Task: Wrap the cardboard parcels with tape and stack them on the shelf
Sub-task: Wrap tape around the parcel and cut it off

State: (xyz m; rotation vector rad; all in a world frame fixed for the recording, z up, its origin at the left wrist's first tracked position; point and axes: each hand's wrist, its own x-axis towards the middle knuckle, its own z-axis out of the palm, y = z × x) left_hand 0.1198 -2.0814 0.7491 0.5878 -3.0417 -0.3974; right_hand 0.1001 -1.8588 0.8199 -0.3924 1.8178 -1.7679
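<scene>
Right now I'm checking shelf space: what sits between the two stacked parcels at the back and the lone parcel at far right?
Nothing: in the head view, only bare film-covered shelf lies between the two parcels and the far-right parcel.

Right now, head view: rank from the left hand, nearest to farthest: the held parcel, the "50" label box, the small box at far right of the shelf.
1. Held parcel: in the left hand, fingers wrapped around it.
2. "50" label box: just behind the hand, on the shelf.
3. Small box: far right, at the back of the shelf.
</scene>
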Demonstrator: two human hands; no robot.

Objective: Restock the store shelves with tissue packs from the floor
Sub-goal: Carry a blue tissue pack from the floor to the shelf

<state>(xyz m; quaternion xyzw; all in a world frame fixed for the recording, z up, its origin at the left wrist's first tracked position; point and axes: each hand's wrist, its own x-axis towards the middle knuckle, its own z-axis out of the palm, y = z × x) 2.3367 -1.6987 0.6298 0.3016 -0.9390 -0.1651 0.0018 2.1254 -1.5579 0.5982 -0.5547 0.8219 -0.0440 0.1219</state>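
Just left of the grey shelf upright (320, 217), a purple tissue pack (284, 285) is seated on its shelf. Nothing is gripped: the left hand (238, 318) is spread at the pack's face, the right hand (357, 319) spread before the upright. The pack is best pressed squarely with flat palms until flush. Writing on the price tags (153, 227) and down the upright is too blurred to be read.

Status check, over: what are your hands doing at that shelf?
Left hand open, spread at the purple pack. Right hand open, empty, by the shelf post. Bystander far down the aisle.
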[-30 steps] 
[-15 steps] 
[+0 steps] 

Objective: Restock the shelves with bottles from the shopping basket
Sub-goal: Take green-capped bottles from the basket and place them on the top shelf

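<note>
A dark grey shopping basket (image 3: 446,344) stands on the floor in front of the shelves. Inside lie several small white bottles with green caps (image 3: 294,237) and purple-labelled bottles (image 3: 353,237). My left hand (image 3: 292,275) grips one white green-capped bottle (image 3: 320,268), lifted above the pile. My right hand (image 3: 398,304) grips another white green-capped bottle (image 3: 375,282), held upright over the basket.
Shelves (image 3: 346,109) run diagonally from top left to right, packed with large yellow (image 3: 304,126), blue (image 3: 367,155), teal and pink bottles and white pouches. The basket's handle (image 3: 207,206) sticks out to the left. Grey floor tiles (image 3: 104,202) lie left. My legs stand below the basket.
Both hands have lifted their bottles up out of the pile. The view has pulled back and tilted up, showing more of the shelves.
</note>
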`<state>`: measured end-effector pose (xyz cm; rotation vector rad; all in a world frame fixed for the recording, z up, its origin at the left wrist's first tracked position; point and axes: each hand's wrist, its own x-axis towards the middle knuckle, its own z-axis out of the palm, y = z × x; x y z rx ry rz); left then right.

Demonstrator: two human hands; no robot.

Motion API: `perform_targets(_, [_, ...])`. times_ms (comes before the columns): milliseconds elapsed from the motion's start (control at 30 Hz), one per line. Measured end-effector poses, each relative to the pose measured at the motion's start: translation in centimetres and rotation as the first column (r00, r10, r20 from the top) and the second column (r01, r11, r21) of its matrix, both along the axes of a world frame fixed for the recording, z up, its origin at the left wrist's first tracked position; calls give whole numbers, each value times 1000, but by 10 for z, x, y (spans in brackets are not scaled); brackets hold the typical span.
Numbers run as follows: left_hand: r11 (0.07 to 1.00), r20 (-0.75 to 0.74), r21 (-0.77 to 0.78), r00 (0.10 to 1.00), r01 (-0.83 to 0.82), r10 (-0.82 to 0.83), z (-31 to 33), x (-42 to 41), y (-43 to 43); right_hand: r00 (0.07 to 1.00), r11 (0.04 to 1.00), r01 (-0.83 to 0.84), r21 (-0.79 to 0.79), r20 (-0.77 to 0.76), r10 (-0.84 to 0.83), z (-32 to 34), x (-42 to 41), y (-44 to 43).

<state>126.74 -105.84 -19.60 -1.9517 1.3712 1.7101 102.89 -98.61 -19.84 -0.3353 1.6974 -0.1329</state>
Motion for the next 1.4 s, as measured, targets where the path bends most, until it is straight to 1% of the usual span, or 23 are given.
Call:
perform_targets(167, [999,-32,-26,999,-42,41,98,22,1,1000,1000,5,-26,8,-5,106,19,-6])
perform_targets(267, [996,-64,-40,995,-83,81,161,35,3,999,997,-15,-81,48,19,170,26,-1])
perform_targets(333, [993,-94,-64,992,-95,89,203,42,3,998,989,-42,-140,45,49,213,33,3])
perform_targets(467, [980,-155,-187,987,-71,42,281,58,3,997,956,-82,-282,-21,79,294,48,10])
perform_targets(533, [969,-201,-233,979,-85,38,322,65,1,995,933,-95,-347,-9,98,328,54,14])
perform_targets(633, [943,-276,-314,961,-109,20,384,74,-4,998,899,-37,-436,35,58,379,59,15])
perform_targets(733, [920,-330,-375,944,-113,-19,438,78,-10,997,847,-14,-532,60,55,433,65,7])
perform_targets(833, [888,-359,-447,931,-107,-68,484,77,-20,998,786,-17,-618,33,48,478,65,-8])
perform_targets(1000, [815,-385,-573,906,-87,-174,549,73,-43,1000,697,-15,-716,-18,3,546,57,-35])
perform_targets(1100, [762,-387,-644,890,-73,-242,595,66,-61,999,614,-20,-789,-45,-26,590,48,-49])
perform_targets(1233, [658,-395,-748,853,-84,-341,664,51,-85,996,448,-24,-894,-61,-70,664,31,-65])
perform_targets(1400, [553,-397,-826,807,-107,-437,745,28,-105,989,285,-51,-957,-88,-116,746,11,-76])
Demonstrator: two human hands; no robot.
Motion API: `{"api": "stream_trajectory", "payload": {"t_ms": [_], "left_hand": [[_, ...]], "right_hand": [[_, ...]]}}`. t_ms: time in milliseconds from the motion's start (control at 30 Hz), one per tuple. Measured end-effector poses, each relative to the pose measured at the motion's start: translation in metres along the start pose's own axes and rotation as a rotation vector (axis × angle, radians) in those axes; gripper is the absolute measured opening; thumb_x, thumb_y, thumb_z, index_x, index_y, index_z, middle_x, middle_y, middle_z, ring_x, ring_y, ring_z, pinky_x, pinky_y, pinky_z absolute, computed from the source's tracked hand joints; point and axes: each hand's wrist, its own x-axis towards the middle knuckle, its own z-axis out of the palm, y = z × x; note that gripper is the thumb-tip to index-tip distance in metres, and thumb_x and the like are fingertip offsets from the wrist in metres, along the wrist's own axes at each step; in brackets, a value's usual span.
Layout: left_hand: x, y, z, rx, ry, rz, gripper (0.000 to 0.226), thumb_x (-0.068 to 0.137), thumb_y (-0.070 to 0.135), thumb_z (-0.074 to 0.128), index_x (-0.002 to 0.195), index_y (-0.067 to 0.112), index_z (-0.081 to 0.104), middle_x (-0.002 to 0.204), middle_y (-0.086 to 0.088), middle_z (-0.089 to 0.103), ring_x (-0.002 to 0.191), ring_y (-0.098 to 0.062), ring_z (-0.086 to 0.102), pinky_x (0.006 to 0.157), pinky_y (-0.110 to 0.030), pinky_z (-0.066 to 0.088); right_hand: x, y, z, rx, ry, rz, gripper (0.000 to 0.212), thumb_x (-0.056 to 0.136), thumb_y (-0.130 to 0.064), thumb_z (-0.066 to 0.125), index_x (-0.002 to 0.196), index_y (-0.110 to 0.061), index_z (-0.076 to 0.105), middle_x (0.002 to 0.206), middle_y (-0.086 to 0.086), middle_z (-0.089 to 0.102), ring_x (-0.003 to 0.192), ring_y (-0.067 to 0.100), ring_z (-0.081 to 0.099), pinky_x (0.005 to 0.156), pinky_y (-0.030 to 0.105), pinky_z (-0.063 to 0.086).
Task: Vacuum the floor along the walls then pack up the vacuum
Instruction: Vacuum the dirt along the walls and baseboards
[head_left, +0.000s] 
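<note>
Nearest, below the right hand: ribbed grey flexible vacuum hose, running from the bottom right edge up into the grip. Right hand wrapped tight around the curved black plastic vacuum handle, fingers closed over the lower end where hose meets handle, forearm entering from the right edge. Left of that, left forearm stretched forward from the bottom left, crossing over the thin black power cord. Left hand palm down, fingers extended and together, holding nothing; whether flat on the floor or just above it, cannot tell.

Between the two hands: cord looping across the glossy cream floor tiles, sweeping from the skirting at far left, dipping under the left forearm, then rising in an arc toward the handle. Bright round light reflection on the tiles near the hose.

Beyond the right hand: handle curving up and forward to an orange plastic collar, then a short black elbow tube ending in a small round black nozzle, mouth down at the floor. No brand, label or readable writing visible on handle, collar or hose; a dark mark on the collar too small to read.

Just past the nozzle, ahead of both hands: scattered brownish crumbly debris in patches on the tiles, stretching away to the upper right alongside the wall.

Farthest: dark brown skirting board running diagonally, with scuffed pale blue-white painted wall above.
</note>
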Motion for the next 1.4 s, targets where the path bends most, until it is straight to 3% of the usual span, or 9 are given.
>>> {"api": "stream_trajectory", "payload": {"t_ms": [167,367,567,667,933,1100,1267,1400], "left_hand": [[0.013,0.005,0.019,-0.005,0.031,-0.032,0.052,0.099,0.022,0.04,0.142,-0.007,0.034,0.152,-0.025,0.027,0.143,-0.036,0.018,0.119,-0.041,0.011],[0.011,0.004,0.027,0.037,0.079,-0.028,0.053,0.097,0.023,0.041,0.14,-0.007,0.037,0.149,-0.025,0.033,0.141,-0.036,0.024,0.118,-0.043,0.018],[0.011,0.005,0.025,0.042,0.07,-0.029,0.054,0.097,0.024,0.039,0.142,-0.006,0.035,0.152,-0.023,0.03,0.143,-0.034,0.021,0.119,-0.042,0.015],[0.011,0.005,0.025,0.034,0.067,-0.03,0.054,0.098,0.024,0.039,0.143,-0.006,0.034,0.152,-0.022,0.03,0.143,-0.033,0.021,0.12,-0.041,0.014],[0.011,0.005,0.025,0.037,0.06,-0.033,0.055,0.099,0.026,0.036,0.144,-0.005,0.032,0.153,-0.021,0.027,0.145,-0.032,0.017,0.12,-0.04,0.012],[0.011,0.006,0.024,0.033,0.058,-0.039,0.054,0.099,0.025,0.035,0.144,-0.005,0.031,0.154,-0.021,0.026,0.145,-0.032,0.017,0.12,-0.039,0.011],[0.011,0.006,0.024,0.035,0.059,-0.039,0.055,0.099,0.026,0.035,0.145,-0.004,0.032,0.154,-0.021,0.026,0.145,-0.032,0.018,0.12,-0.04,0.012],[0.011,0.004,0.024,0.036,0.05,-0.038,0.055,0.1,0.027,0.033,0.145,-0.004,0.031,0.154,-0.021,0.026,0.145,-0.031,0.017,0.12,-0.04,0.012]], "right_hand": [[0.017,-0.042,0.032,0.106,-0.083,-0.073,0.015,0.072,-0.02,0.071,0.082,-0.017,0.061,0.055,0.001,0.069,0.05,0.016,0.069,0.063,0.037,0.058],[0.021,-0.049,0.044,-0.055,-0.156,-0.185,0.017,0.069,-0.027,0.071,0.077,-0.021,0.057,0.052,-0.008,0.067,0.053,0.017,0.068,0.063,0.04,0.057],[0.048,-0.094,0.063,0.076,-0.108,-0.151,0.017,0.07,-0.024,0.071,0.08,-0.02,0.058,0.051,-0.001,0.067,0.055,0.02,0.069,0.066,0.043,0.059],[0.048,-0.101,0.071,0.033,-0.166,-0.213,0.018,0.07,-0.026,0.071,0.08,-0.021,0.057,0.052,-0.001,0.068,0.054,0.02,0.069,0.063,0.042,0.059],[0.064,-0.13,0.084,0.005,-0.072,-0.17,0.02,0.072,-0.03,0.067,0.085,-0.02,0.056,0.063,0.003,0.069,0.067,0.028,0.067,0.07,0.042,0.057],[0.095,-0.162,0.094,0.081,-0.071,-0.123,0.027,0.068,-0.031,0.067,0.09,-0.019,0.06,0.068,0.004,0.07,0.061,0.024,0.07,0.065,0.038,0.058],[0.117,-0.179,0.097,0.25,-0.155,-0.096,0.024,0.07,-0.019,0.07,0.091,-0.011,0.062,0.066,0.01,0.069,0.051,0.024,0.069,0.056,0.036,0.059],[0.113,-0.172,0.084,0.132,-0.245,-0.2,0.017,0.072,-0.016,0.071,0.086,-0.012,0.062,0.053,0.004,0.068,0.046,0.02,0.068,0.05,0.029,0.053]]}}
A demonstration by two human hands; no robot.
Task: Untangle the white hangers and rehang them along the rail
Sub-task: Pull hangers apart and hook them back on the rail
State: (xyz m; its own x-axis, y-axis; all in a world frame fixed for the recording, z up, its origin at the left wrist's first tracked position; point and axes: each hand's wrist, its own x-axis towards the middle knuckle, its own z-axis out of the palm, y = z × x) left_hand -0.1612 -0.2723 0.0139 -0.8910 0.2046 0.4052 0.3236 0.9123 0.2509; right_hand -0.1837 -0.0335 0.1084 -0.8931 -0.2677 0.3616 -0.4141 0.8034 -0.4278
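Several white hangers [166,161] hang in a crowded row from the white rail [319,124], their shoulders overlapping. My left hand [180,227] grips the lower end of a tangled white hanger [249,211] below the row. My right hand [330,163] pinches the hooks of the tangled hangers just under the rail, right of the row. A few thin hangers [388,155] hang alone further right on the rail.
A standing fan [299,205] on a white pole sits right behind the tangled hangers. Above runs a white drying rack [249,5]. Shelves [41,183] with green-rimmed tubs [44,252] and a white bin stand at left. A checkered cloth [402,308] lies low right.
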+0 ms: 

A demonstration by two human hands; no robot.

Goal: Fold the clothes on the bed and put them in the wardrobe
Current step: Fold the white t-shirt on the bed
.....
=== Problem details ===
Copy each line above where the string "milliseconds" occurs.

=== Solution for this task ===
Motion API: `perform_targets(_, [_, ...])`. times_ms (comes before the columns): milliseconds elapsed from the motion's start (control at 30 Hz), one per line. Measured end-effector poses, each relative to the pose measured at the motion's start: translation in centimetres and rotation as the first column (r00, r10, r20 from the top) and the second column (r01, r11, r21) of its matrix, both along the axes of a world frame fixed for the recording, z up, its origin at the left wrist's first tracked position; calls give whole numbers, each value times 1000, but by 10 for z, x, y (spans in brackets are not scaled); brackets hold the typical span.
Motion API: `{"api": "stream_trajectory", "payload": {"t_ms": [_], "left_hand": [[_, ...]], "right_hand": [[_, ...]]}}`. t_ms: time in milliseconds from the motion's start (control at 30 Hz), one per tuple. Measured end-effector poses, each relative to the pose measured at the motion's start: translation in metres along the start pose's own axes and rotation as a rotation vector (axis × angle, radians) in those axes; gripper is the absolute measured opening; thumb_x, thumb_y, thumb_z, index_x, index_y, index_z, middle_x, middle_y, middle_z, ring_x, ring_y, ring_z, pinky_x, pinky_y, pinky_z absolute, computed from the source's tracked hand joints; point and axes: each hand's wrist, its own x-axis towards the middle knuckle, its own z-axis out of the palm, y = z × x; note that gripper is the thumb-tip to index-tip distance in metres, and thumb_x and the like are fingertip offsets from the wrist in metres, along the wrist's own axes at each step; in brackets, a value's usual span.

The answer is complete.